Records excerpted from a collection
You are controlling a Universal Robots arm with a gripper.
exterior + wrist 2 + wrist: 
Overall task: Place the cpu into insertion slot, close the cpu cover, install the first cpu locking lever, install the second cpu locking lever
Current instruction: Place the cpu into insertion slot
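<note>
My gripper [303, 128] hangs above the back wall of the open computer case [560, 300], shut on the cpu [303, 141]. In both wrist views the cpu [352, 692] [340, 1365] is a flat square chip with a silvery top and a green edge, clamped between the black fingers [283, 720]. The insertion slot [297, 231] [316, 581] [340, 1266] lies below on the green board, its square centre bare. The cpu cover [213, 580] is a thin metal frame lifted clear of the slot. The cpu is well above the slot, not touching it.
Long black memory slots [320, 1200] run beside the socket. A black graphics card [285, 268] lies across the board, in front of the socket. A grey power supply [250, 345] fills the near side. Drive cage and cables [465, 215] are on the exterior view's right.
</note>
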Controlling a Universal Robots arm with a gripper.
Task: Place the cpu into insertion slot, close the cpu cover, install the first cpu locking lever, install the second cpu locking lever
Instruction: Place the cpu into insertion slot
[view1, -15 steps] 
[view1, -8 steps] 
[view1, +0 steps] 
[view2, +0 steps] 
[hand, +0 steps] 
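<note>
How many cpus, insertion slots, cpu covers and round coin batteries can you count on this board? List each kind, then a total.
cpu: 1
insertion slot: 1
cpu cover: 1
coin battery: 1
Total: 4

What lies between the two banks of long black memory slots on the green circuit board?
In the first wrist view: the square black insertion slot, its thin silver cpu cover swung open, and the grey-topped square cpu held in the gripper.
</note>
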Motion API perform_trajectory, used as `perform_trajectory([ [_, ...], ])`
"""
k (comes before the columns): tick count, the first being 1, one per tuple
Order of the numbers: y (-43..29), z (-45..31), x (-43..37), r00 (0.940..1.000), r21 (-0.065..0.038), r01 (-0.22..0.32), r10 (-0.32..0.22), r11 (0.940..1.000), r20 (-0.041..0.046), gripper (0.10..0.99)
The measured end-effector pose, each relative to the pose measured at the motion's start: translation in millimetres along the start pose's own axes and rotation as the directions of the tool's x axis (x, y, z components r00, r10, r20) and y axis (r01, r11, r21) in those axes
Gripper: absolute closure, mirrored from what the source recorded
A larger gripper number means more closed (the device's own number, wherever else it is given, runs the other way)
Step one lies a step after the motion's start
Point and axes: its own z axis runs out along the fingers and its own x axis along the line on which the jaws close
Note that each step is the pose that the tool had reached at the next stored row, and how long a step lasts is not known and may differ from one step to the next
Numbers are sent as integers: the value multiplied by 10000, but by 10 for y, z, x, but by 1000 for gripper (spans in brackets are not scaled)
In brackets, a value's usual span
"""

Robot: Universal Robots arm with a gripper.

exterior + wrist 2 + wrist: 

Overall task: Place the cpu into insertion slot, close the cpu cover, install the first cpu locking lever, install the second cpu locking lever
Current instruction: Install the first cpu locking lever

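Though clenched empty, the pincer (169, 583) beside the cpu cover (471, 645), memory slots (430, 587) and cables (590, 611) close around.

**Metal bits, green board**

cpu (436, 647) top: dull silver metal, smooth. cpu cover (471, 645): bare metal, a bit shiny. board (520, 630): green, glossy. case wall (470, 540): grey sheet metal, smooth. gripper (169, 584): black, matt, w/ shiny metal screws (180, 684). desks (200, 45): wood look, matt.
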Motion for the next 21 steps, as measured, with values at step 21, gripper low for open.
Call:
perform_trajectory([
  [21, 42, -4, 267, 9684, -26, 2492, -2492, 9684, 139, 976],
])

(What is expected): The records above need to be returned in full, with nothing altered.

(Result):
You are controlling a Universal Robots arm with a gripper.
exterior + wrist 2 + wrist: 
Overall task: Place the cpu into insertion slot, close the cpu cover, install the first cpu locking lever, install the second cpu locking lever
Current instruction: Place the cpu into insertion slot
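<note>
My gripper [303, 128] hangs above the back wall of the open computer case [560, 300], shut on the cpu [303, 141]. In both wrist views the cpu [352, 692] [340, 1365] is a flat square chip with a silvery top and a green edge, clamped between the black fingers [283, 720]. The insertion slot [297, 231] [316, 581] [340, 1266] lies below on the green board, its square centre bare. The cpu cover [213, 580] is a thin metal frame lifted clear of the slot. The cpu is well above the slot, not touching it.
Long black memory slots [320, 1200] run beside the socket. A black graphics card [285, 268] lies across the board, in front of the socket. A grey power supply [250, 345] fills the near side. Drive cage and cables [465, 215] are on the exterior view's right.
</note>
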Controlling a Universal Robots arm with a gripper.
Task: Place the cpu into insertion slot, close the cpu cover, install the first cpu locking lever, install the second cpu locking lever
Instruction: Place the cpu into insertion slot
[view1, -15 steps] 
[view1, -8 steps] 
[view1, +0 steps] 
[view2, +0 steps] 
[hand, +0 steps] 
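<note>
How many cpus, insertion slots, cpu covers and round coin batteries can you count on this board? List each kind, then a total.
cpu: 1
insertion slot: 1
cpu cover: 1
coin battery: 1
Total: 4

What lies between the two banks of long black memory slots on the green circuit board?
In the first wrist view: the square black insertion slot, its thin silver cpu cover swung open, and the grey-topped square cpu held in the gripper.
</note>
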Motion API perform_trajectory, used as `perform_trajectory([ [_, ...], ])`
"""
k (comes before the columns): tick count, the first being 1, one per tuple
Order of the numbers: y (-43..29), z (-45..31), x (-43..37), r00 (0.940..1.000), r21 (-0.065..0.038), r01 (-0.22..0.32), r10 (-0.32..0.22), r11 (0.940..1.000), r20 (-0.041..0.046), gripper (0.10..0.99)
The measured end-effector pose, each relative to the pose measured at the motion's start: translation in millimetres along the start pose's own axes and rotation as the directions of the tool's x axis (x, y, z components r00, r10, r20) and y axis (r01, r11, r21) in those axes
Gripper: absolute closure, mirrored from what the source recorded
A larger gripper number means more closed (the device's own number, wherever else it is given, runs the other way)
Step one lies a step after the motion's start
Point and axes: its own z axis runs out along the fingers and its own x axis along the line on which the jaws close
Note that each step is the pose that the tool had reached at the next stored row, and how long a step lasts is not known and may differ from one step to the next
Numbers are sent as integers: the value multiplied by 10000, but by 10 for y, z, x, but by 1000 for gripper (spans in brackets are not scaled)
In brackets, a value's usual span
"""

Robot: Universal Robots arm with a gripper.

exterior + wrist 2 + wrist: 

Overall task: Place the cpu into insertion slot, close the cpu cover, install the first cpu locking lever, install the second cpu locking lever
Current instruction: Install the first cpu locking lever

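Though clenched empty, the pincer (169, 583) beside the cpu cover (471, 645), memory slots (430, 587) and cables (590, 611) close around.

**Metal bits, green board**

cpu (436, 647) top: dull silver metal, smooth. cpu cover (471, 645): bare metal, a bit shiny. board (520, 630): green, glossy. case wall (470, 540): grey sheet metal, smooth. gripper (169, 584): black, matt, w/ shiny metal screws (180, 684). desks (200, 45): wood look, matt.
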Motion for the next 21 steps, as measured, with values at step 21, gripper low for open.
Call:
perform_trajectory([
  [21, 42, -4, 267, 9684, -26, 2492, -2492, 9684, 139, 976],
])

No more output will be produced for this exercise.